# Action item
Repeat all the data word for word.

+++

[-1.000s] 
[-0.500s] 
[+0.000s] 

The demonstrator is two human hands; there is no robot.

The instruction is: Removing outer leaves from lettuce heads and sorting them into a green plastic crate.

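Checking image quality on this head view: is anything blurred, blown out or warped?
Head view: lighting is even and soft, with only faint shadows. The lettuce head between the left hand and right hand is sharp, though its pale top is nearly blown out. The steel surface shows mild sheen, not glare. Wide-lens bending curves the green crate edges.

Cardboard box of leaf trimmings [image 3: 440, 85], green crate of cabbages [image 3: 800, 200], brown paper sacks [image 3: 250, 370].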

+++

# Problem solution
[-1.000s] 
[-0.500s] 
[+0.000s] 

The demonstrator is two human hands; there is no robot.

The instruction is: Removing outer leaves from lettuce heads and sorting them into a green plastic crate.

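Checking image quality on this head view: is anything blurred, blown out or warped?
Head view: lighting is even and soft, with only faint shadows. The lettuce head between the left hand and right hand is sharp, though its pale top is nearly blown out. The steel surface shows mild sheen, not glare. Wide-lens bending curves the green crate edges.

Cardboard box of leaf trimmings [image 3: 440, 85], green crate of cabbages [image 3: 800, 200], brown paper sacks [image 3: 250, 370].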

What appears above is the full answer.